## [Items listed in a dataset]
......
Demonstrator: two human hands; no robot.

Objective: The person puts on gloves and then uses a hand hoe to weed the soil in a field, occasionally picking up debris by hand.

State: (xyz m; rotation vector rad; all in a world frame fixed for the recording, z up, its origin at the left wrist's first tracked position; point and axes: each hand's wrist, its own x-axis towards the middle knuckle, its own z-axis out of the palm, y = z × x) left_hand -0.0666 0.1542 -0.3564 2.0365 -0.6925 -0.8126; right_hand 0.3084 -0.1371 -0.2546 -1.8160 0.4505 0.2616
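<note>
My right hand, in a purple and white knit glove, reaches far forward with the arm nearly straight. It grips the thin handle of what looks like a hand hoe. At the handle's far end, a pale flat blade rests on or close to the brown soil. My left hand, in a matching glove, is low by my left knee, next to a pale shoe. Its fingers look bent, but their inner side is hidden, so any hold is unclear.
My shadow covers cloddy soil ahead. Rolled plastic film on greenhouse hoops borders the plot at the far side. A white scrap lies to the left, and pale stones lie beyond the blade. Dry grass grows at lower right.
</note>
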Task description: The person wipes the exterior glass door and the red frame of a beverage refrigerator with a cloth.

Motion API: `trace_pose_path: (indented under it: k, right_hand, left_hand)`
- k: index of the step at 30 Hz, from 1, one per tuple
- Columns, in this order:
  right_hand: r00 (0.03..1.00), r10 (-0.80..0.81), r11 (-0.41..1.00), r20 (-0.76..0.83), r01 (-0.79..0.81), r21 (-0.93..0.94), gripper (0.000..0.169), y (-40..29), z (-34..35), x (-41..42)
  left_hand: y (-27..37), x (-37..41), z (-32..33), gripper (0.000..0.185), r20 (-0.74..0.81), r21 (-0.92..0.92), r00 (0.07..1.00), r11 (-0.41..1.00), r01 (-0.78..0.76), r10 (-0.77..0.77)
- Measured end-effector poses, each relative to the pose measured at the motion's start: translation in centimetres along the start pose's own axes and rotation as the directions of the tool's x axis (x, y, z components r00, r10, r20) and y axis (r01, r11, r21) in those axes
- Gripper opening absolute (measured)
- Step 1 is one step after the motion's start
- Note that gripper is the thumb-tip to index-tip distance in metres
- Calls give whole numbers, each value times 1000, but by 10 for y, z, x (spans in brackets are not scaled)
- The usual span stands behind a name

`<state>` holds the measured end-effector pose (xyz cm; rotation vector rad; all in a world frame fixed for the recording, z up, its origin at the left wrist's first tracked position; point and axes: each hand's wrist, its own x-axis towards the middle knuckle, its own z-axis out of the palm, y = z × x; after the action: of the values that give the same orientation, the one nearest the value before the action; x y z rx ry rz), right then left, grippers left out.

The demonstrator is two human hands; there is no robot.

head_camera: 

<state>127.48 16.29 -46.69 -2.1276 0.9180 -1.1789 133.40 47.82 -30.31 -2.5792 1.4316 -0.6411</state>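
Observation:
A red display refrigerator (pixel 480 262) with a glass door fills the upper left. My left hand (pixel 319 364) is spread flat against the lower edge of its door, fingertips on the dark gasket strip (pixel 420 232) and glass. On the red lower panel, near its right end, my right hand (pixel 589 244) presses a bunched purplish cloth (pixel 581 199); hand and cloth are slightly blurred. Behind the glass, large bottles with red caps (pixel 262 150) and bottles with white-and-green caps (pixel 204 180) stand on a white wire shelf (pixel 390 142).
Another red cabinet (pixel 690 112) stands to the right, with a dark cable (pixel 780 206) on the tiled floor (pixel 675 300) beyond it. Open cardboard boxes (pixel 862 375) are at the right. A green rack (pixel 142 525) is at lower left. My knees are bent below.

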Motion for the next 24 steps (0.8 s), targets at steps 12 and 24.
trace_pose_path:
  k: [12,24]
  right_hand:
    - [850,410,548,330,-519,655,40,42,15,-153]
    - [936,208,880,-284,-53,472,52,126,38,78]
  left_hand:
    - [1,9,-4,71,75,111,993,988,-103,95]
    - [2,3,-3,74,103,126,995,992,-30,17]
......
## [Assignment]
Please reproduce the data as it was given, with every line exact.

## [Response to this task]
Demonstrator: two human hands; no robot.

Objective: The person puts on gloves and then uses a hand hoe to weed the soil in a field, occasionally picking up debris by hand.

State: (xyz m; rotation vector rad; all in a world frame fixed for the recording, z up, its origin at the left wrist's first tracked position; point and axes: each hand's wrist, its own x-axis towards the middle knuckle, its own z-axis out of the palm, y = z × x) left_hand -0.0666 0.1542 -0.3564 2.0365 -0.6925 -0.8126; right_hand 0.3084 -0.1371 -0.2546 -1.8160 0.4505 0.2616
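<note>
My right hand, in a purple and white knit glove, reaches far forward with the arm nearly straight. It grips the thin handle of what looks like a hand hoe. At the handle's far end, a pale flat blade rests on or close to the brown soil. My left hand, in a matching glove, is low by my left knee, next to a pale shoe. Its fingers look bent, but their inner side is hidden, so any hold is unclear.
My shadow covers cloddy soil ahead. Rolled plastic film on greenhouse hoops borders the plot at the far side. A white scrap lies to the left, and pale stones lie beyond the blade. Dry grass grows at lower right.
</note>
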Task description: The person wipes the exterior glass door and the red frame of a beverage refrigerator with a cloth.

Motion API: `trace_pose_path: (indented under it: k, right_hand, left_hand)`
- k: index of the step at 30 Hz, from 1, one per tuple
- Columns, in this order:
  right_hand: r00 (0.03..1.00), r10 (-0.80..0.81), r11 (-0.41..1.00), r20 (-0.76..0.83), r01 (-0.79..0.81), r21 (-0.93..0.94), gripper (0.000..0.169), y (-40..29), z (-34..35), x (-41..42)
  left_hand: y (-27..37), x (-37..41), z (-32..33), gripper (0.000..0.185), r20 (-0.74..0.81), r21 (-0.92..0.92), r00 (0.07..1.00), r11 (-0.41..1.00), r01 (-0.78..0.76), r10 (-0.77..0.77)
- Measured end-effector poses, each relative to the pose measured at the motion's start: translation in centimetres along the start pose's own axes and rotation as the directions of the tool's x axis (x, y, z components r00, r10, r20) and y axis (r01, r11, r21) in those axes
- Gripper opening absolute (measured)
- Step 1 is one step after the motion's start
- Note that gripper is the thumb-tip to index-tip distance in metres
- Calls give whole numbers, each value times 1000, but by 10 for y, z, x (spans in brackets are not scaled)
- The usual span stands behind a name

`<state>` holds the measured end-effector pose (xyz cm; rotation vector rad; all in a world frame fixed for the recording, z up, its origin at the left wrist's first tracked position; point and axes: each hand's wrist, its own x-axis towards the middle knuckle, its own z-axis out of the palm, y = z × x; after the action: of the values that give the same orientation, the one nearest the value before the action; x y z rx ry rz), right then left, grippers left out.

The demonstrator is two human hands; there is no robot.

head_camera: 

<state>127.48 16.29 -46.69 -2.1276 0.9180 -1.1789 133.40 47.82 -30.31 -2.5792 1.4316 -0.6411</state>
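Observation:
A red display refrigerator (pixel 480 262) with a glass door fills the upper left. My left hand (pixel 319 364) is spread flat against the lower edge of its door, fingertips on the dark gasket strip (pixel 420 232) and glass. On the red lower panel, near its right end, my right hand (pixel 589 244) presses a bunched purplish cloth (pixel 581 199); hand and cloth are slightly blurred. Behind the glass, large bottles with red caps (pixel 262 150) and bottles with white-and-green caps (pixel 204 180) stand on a white wire shelf (pixel 390 142).
Another red cabinet (pixel 690 112) stands to the right, with a dark cable (pixel 780 206) on the tiled floor (pixel 675 300) beyond it. Open cardboard boxes (pixel 862 375) are at the right. A green rack (pixel 142 525) is at lower left. My knees are bent below.
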
Motion for the next 24 steps (0.8 s), targets at steps 12 and 24.
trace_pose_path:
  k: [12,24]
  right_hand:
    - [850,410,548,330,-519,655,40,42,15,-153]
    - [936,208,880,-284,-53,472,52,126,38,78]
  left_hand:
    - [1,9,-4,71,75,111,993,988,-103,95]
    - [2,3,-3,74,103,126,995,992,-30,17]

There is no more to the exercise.